There were 5 or 6 ladybugs buzzing around the cabin before I left. This is the best photo I got of one.
Walker Top Cemetery and Walker Top Church are the first stop on any walk from Phil's Cabin. According to this report submitted to a genealogy website, there are 25–50 gravestones in the cemetery, mostly from the Walker family.
A black chain link fence around the cemetery.
Gravestone lichen.
Lichen rocks, moss rules, and death is forever.
I love these US Geological Survey Benchmarks. Oddly, the last digit of the elevation measurement has been destroyed somehow. It claims an elevation of 2,35? feet. It was more or less on the very top of Burkemont Mountain, which is listed as a peak elevation of 2,559 feet (780 meters), but I sure didn't see a place 200 feet higher anywhere.

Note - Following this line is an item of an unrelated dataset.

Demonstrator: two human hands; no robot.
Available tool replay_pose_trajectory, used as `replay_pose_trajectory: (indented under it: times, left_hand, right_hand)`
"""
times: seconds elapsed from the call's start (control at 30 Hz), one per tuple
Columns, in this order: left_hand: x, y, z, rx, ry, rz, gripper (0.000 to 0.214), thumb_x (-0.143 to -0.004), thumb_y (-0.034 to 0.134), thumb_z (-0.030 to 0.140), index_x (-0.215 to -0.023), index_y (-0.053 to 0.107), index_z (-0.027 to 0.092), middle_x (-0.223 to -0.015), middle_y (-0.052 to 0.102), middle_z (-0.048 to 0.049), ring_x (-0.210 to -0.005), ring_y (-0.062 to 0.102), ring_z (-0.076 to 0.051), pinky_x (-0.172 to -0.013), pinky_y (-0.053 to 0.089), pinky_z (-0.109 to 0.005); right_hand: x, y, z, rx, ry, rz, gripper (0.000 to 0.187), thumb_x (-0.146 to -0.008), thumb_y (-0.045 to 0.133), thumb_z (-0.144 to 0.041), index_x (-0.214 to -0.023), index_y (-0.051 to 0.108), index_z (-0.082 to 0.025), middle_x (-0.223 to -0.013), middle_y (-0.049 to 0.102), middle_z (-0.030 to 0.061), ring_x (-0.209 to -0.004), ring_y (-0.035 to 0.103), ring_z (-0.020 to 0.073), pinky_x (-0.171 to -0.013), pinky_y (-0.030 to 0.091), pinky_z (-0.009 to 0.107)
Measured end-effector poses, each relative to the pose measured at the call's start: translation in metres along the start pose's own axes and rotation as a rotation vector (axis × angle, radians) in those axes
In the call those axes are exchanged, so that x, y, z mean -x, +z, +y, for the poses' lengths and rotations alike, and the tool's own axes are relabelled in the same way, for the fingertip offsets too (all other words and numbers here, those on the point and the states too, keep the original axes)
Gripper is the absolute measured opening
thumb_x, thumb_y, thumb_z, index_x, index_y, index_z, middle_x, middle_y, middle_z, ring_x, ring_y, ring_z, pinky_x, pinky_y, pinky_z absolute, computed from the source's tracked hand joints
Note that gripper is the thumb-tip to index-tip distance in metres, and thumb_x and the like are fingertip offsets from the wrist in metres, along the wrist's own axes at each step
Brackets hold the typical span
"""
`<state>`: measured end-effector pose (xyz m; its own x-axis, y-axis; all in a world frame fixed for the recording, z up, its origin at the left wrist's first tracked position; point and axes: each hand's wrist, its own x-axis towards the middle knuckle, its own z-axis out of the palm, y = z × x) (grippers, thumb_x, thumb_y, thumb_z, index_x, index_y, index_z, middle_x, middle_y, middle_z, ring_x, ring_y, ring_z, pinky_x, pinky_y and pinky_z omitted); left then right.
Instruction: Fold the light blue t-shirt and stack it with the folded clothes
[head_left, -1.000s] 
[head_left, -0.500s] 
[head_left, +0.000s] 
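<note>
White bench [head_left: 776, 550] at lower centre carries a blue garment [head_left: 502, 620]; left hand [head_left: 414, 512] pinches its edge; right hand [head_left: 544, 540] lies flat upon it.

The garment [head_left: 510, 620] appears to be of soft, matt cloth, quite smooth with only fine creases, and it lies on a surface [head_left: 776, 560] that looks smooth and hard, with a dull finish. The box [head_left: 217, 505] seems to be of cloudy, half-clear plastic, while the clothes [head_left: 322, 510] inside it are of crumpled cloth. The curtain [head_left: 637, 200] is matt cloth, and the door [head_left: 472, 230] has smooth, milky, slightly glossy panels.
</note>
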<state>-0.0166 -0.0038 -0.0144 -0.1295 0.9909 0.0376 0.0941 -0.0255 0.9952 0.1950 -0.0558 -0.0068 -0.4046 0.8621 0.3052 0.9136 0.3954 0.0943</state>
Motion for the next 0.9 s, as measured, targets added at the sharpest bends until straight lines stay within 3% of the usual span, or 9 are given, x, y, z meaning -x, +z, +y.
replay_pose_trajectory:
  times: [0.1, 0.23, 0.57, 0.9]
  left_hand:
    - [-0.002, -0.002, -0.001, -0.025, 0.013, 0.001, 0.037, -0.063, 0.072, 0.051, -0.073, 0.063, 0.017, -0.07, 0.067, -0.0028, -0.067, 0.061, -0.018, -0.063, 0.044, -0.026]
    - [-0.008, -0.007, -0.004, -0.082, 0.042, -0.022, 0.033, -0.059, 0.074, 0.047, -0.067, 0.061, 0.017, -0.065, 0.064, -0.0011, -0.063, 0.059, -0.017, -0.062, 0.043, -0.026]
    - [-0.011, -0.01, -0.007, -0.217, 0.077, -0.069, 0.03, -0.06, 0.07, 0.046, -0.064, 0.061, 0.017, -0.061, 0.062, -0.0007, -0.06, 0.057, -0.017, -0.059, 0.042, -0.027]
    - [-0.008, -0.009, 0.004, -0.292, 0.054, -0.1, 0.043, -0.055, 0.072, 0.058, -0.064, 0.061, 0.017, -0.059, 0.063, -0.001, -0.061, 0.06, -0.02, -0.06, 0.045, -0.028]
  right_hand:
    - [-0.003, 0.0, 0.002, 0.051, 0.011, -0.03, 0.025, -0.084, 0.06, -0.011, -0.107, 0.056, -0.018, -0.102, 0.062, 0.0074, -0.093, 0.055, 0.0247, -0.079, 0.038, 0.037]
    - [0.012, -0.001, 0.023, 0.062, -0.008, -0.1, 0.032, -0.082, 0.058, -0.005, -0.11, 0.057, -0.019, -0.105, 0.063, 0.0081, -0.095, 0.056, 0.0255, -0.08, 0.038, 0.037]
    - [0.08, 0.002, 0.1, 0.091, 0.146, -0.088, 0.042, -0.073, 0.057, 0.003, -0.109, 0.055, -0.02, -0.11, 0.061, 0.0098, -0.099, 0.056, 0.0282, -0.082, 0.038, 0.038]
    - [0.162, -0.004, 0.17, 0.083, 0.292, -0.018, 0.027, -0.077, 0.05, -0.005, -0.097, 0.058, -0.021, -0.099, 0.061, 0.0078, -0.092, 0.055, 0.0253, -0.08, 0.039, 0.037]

The church is leveled by piled stones.
Property Boundary: State Park land behind this sign.
The Burkemont mountain fire tower. We climbed up there when we visited a few years ago, but with the wind whipping as it was and being alone, I didn't chance it.
Looking up from inside the base of the tower.
Someone had left a bottle of beer on the bottom rung.
This house is a little overrun by Nature.
A very stereotypical outhouse.
Phil's cabin. It started out as a small shack, and Phil has built the rest on his own. The entire top floor is a single large bedroom. Very nice.
From another angle.
All of these photos are accurately geotagged to within a couple meters, so feel free to click on them and view them on a map on Flickr.
Thanks again to Phil for letting us hang out in his cabin. Late Monday morning, we realized that we hadn't brought any food, so we had to abandon our mountain perch and head into town for some sustenance.